This too is a chronic problem. “I lead a highly selective fellowship programs for rabbis called Rabbis Without Borders,” said Rabbi Rebecca Sirbu. “Each year a couple of male rabbis come to me and say variations on, ‘Rebecca, the program is great. I am learning so much. Why don’t you speak/teach/lead more? I want to hear your voice.’ In every case, I know that they mean this as a compliment. They want to see me as a leader in the front of the room. I am always curious that they do not see what I do as leadership. At the same time, I hear from the female participants, ‘Rebecca, the program is great. I am so impressed with your leadership skills. You do a great job facilitating the group/managing the speakers/choosing reading/making this a holistic experience’.”

Clinton’s leadership style, too, in some ways could be understood as more “female”: She’s known for listening rather than talking, and for transforming the deep work of her “listening tours” into legislative action. She’s sometimes described as “empathetic,” and is said to “work hard at personal connections.” (Of course, men might be described as being great networkers.) Like Sirbu, many of her critics misunderstand her style as a weakness—if she’s not being charismatic at the front of the room, what on earth could she be doing?

And yet it’s exactly this gap that gives me hope. If it’s true that Clinton’s popularity is higher when she’s holding office, perhaps her ability to offer others the mic will be given more and more positive media coverage, and pave the way for less frontal modes of leadership to be finally understood—even by the most resistant men—as legitimate. If it happens, it probably won’t be a transformation of which anyone is consciously aware. I imagine positive coverage of Clinton, coupled with her emphasis on listening, relationship-building, and a half-female cabinet could simply, slowly but surely, penetrate people’s consciousness, until a different way of doing things just seems normal.

Which isn’t to say that the fact of Clinton’s gender, and what it represents, won’t also manifest in concrete ways. All of us who rabbi while female have moments in which our gender becomes a symbolic access point in good, privileged ways. The examples are myriad, and many of them are amazing and heartbreaking and powerful. My favorite recent one is, in the grand scheme of things, kind of small and sweet—though it also speaks to a deep trust that might not be so small after all. Rabbi Robyn Fryer Bodzin recently got the following text: “S will not be able to make it for her Bat Mitzvah meeting today. She got her period for her first time.” I don’t know what the presidential equivalent of a first-period text might be, but there’s no doubt in my mind that there would be important, boundary-transcending moments if Clinton makes it to the White House. Perhaps they would evoke, in their own way, the iconic photograph of the black child feeling President Obama’s hair, just like his own, and all that it represents to so many little boys like him.

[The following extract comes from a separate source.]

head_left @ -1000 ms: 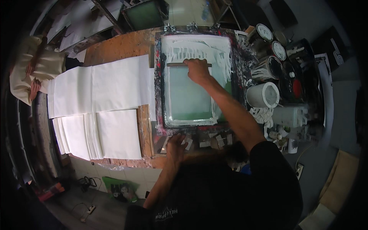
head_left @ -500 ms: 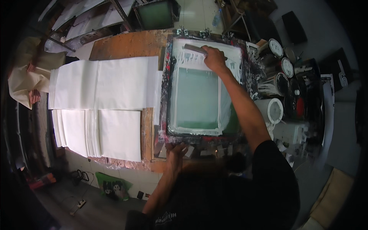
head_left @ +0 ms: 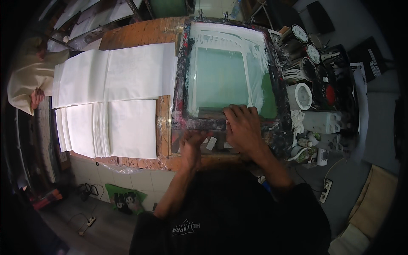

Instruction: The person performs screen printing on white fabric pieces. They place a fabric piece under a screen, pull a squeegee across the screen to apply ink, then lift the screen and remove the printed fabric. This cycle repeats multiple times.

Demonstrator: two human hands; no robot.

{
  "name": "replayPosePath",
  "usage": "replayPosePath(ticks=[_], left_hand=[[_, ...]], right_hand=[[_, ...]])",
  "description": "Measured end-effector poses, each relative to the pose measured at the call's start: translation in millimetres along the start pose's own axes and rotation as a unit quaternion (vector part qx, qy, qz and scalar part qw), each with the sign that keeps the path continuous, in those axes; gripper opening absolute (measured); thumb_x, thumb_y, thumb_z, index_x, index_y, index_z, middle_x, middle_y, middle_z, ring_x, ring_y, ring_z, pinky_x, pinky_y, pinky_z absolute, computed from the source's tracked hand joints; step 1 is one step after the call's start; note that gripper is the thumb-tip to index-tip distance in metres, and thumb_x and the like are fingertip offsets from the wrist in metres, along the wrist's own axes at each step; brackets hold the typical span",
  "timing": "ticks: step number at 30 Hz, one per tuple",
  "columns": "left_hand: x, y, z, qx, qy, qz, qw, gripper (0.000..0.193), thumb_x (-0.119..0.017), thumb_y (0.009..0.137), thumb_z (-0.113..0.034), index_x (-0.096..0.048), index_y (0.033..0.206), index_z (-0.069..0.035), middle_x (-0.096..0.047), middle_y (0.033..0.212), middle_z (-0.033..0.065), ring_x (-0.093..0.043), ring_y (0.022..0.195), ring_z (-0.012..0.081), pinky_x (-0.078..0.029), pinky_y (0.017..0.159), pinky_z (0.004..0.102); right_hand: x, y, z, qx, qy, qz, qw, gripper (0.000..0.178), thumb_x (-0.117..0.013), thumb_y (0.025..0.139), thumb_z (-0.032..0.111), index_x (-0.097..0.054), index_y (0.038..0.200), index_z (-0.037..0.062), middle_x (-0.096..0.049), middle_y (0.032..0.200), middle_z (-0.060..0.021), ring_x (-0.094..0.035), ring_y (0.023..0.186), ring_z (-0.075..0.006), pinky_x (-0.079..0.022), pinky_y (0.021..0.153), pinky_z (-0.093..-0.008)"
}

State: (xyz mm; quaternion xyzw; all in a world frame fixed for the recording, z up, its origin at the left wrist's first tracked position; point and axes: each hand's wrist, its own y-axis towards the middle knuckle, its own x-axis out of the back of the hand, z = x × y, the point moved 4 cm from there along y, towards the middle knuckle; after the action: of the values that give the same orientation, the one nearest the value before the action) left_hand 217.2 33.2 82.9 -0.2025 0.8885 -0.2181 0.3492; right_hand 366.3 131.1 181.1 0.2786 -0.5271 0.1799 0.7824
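Note:
My right hand (head_left: 244,127) grips a squeegee (head_left: 210,112) at the near end of a screen-printing frame (head_left: 179,91). The squeegee lies crosswise on the greenish mesh (head_left: 221,80). White ink (head_left: 255,46) is smeared thickly along the far end and the right side of the mesh. My left hand (head_left: 192,146) is at the frame's near left edge, its fingers curled against it; the fingertips are partly hidden and a little blurred. White fabric pieces (head_left: 134,72) lie left of the frame, with a folded stack (head_left: 83,129) nearer me.
Ink-stained cans (head_left: 308,68) and a white bucket (head_left: 303,97) crowd the right side. Clear plastic containers (head_left: 318,122) stand nearer. At far left another person's hand (head_left: 37,97) holds beige cloth (head_left: 21,85). A power strip (head_left: 326,190) lies on the floor.
My right hand has drawn the squeegee from the far end of the mesh to its near end. My left hand stays by the near edge. The view has shifted.

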Motion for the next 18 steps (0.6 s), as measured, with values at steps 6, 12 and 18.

Jaclyn Friedman, feminist activist and host of the podcast Unscrewed, wrote eloquently about growing up as a congregant of Sally Priesand, the first woman ordained by a rabbinical seminary—Hebrew Union College—in 1972. As she watched Priesand in action throughout her childhood, she says, she absorbed some key messages about her own potential. Priesand on the bimah taught her that “women are authoritative. Women are holy. Women do things men tell us we can’t do.”

If seeing a woman in a leadership role at shul can do this, how much more when there’s a woman holding the highest office in the land? Obviously, it matters if that woman is a good, strong, competent leader, but the impact of seeing her there at all shouldn’t be underestimated.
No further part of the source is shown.